• **Work item**:
In the data that follows, count each line with the string "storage"; the reply is the number only.

Top of Input material

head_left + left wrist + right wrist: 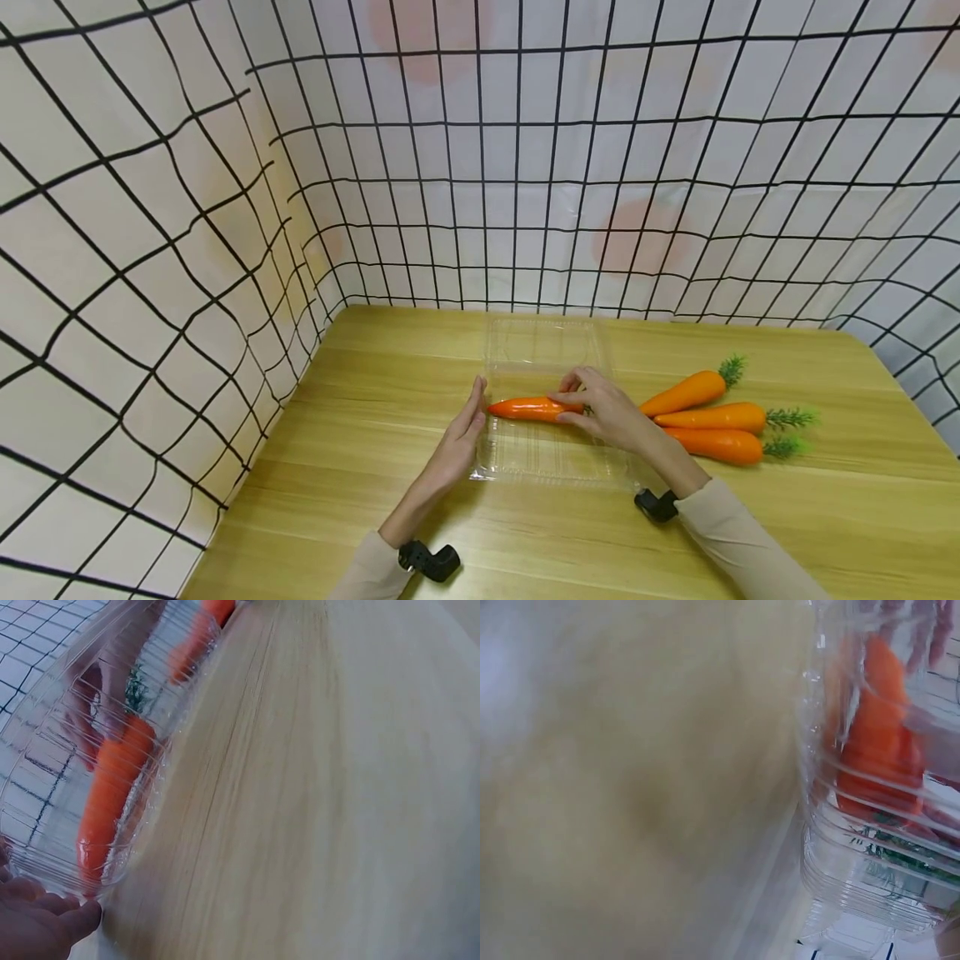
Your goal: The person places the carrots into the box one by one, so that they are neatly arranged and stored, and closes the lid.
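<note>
A clear plastic clamshell box (551, 462) lies opened out on the table, its lid (543, 340) folded back toward the far side. Inside the box, an orange carrot (528, 409) with a green leafy top points its tip to the left. My right hand (609, 410) pinches the carrot by its thick leafy end, thumb on the near side and fingers on the far side. Along the box's left end stands my left hand (457, 442), fingers straight and close to the carrot's tip. Through the box wall in the left wrist view, the carrot (112, 787) shows lengthwise.
Three more carrots lie to the right of the box: a far one (690, 392), a middle one (716, 417) and a near one (720, 446), leafy tops to the right. Behind the wooden table (390, 358) hangs a white cloth with a black grid (525, 150).
</note>
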Action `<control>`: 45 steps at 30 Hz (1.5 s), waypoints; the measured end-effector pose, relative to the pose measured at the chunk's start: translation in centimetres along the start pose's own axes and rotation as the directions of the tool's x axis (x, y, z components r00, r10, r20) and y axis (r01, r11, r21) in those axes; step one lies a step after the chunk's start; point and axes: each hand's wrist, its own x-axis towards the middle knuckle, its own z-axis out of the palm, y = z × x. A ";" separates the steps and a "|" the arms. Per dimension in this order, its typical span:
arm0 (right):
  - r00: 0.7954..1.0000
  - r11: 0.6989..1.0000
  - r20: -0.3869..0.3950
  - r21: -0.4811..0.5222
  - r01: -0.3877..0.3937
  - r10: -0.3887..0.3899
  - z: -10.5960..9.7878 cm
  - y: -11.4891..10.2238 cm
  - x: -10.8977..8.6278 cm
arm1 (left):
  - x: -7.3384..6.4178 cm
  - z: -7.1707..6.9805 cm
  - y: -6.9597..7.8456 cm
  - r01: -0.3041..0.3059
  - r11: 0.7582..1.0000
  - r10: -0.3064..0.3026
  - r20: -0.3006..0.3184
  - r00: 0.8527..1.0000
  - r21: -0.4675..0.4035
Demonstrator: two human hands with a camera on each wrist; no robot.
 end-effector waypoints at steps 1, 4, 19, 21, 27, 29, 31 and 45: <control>1.000 1.000 0.005 -0.001 -0.009 0.009 -0.1 0.0 0.0 | 0.0 0.0 0.0 -0.001 1.000 0.001 0.001 1.000 -0.001; 1.000 1.000 0.006 0.002 -0.029 0.029 -0.3 -0.1 -0.1 | 0.1 0.1 0.0 -0.010 1.000 0.011 0.005 1.000 -0.007; 0.994 0.999 -0.096 -0.020 -0.051 0.049 -3.1 0.0 -2.6 | -0.1 0.1 0.0 -0.003 1.000 0.003 -0.011 1.000 0.011; 0.993 0.998 -0.114 -0.046 -0.048 0.043 -3.6 0.1 -3.1 | -0.1 0.1 0.0 0.004 1.000 -0.004 -0.014 1.000 0.018; 0.988 0.994 -0.149 -0.102 -0.042 0.027 -5.0 0.5 -4.5 | -0.1 0.1 0.0 0.000 1.000 0.000 -0.012 1.000 0.018; 0.988 0.993 -0.153 -0.112 -0.042 0.025 -5.3 0.7 -4.9 | 0.0 0.1 0.1 0.003 1.000 -0.003 -0.014 1.000 0.013; 0.988 0.991 -0.155 -0.125 -0.044 0.025 -5.6 1.0 -5.3 | 0.0 0.1 0.1 0.006 1.000 -0.006 -0.014 1.000 0.008; 0.989 0.978 -0.119 -0.180 -0.105 0.085 -7.7 1.7 -8.8 | 0.0 0.2 0.0 -0.003 1.000 0.003 -0.013 1.000 0.022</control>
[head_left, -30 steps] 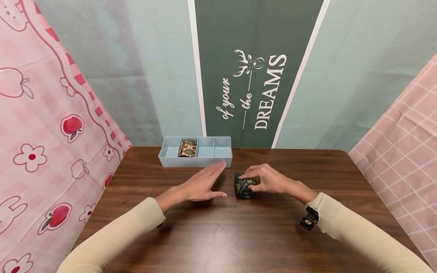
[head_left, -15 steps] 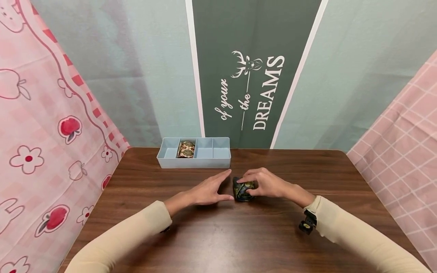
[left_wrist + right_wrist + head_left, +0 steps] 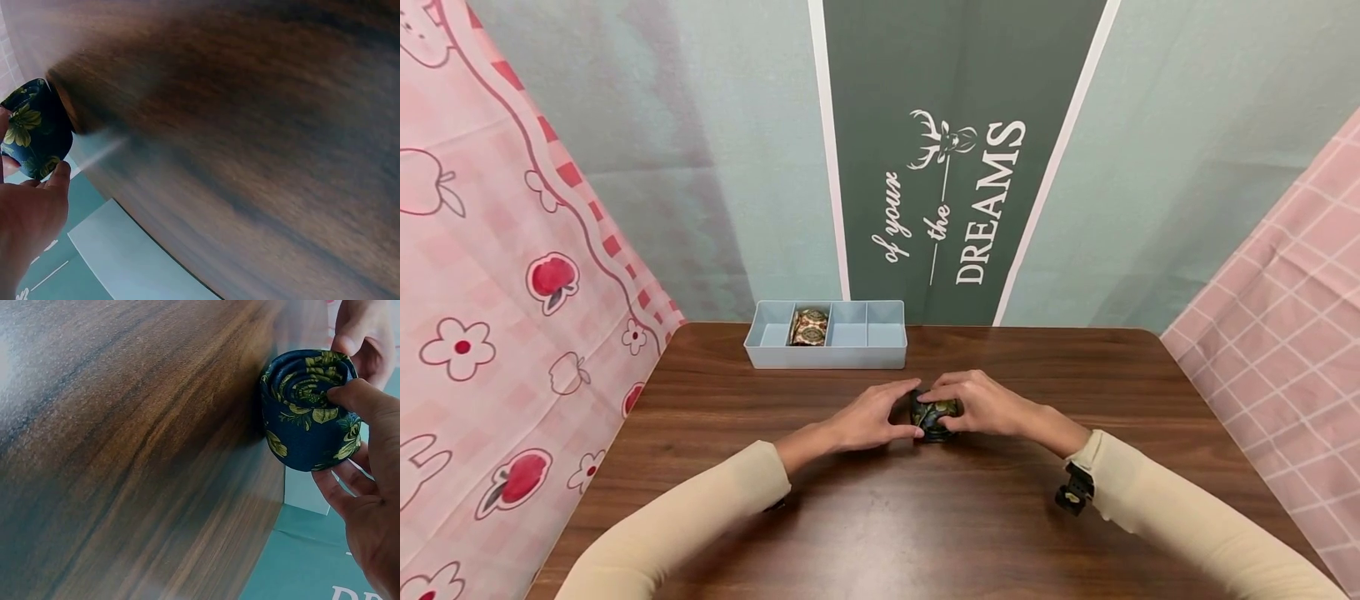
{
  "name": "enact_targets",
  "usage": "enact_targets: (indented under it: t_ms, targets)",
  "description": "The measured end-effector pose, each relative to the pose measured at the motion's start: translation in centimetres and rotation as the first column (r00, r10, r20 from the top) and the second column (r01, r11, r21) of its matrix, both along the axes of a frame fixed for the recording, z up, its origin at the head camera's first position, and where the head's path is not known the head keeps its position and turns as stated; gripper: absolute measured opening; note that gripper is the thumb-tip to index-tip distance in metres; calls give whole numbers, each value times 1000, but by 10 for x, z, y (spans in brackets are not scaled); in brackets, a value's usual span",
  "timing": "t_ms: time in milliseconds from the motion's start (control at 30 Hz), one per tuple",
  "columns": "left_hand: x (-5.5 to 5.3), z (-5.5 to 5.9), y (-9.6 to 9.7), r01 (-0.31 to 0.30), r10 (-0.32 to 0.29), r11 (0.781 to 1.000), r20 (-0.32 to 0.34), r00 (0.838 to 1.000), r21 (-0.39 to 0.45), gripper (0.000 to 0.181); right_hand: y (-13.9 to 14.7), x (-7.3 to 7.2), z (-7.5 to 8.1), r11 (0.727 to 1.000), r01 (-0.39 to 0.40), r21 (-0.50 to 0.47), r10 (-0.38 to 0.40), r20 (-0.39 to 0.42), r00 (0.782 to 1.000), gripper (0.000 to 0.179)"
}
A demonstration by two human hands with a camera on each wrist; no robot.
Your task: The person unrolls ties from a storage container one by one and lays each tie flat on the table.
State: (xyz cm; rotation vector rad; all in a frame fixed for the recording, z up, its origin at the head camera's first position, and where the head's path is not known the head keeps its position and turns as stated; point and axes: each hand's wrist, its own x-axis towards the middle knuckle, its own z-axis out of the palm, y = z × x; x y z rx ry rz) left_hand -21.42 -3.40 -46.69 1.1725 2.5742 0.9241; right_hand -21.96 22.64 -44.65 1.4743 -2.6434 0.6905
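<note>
A rolled-up necktie (image 3: 934, 418), dark blue with yellow-green flowers, stands on its side edge on the wooden table, its coil showing in the right wrist view. My right hand (image 3: 988, 404) grips the roll from the right, thumb on the near side and fingers on the far side. My left hand (image 3: 868, 417) is at its left side, with thumb and fingertips bracketing and touching the roll. In the left wrist view, the flowered necktie (image 3: 47, 128) sits at the left edge, fingers against it.
Behind the hands, near the table's (image 3: 880, 533) back edge, is a light blue box (image 3: 827, 358) with several compartments. Its second compartment from the left holds another rolled necktie (image 3: 809, 328) in a cream-and-brown pattern. Fabric curtains stand behind and at both sides.
My left hand has moved right and toward me, away from the box, until its thumb and fingers meet the necktie. My right hand keeps its grip, with little movement.
</note>
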Motion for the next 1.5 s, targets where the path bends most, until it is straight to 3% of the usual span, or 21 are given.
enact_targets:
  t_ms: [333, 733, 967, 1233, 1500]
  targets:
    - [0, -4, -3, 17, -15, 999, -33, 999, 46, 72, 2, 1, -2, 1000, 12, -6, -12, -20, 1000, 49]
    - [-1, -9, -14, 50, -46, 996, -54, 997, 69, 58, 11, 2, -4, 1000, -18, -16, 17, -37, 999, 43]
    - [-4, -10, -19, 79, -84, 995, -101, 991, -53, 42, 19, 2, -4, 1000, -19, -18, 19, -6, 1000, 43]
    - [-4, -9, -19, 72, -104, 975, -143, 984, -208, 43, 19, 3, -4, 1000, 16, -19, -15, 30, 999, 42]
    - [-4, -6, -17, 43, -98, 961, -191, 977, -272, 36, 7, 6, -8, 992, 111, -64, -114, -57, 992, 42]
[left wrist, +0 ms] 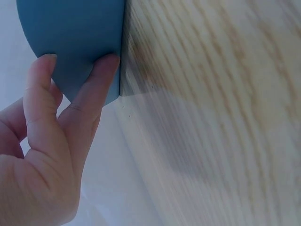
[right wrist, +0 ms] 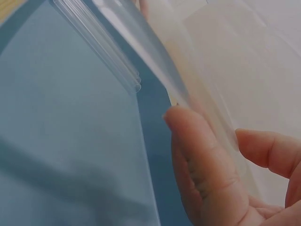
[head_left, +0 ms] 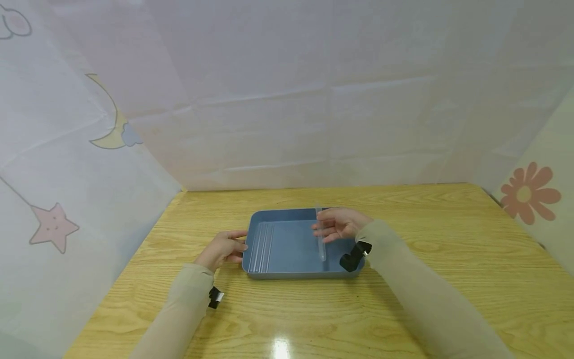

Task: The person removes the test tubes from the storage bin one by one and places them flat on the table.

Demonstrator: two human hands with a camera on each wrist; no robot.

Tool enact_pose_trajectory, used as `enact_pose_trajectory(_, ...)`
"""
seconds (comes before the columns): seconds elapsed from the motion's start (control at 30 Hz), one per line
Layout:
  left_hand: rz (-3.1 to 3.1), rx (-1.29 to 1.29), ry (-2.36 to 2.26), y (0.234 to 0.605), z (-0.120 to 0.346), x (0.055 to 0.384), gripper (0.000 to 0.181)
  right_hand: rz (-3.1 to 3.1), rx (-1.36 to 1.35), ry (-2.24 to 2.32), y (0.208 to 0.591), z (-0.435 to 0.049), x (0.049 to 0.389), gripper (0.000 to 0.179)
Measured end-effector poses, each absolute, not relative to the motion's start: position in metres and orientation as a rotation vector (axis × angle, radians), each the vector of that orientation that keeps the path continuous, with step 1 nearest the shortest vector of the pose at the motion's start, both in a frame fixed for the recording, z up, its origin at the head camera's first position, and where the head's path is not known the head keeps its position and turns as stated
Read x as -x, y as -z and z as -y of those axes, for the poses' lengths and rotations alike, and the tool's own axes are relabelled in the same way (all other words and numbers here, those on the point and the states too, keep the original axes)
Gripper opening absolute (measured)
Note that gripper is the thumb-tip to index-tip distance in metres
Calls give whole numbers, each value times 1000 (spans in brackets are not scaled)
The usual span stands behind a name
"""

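Note:
A blue rectangular tray lies on the table. My left hand is at its left end; in the left wrist view, fairly straight fingers touch the tray's outer wall. Over the tray's right part, my right hand pinches a clear test tube between thumb and fingers. The tube slants with its rounded end down, close over the tray floor. Several similar clear tubes lie side by side inside the tray along its left; their rounded ends show in the right wrist view.
The wood-grain table extends around the tray on all sides. Behind it hangs a pale sheet, with more printed sheet at left and right. Each wrist carries a small black camera mount.

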State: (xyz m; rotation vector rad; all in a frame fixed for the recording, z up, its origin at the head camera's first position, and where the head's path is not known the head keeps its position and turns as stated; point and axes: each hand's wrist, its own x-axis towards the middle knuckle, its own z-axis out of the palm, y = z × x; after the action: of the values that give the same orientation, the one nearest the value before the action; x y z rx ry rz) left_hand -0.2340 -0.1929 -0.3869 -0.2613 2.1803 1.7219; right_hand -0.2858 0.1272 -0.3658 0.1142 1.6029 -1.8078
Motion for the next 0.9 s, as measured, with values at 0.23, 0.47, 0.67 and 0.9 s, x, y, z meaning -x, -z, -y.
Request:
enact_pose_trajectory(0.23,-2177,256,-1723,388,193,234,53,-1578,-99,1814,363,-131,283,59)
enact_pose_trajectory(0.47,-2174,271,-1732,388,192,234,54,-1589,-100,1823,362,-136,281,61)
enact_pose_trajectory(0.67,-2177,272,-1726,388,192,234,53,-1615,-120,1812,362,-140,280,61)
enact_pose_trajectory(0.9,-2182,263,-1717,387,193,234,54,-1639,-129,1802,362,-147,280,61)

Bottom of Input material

• **Solution for this problem**:
2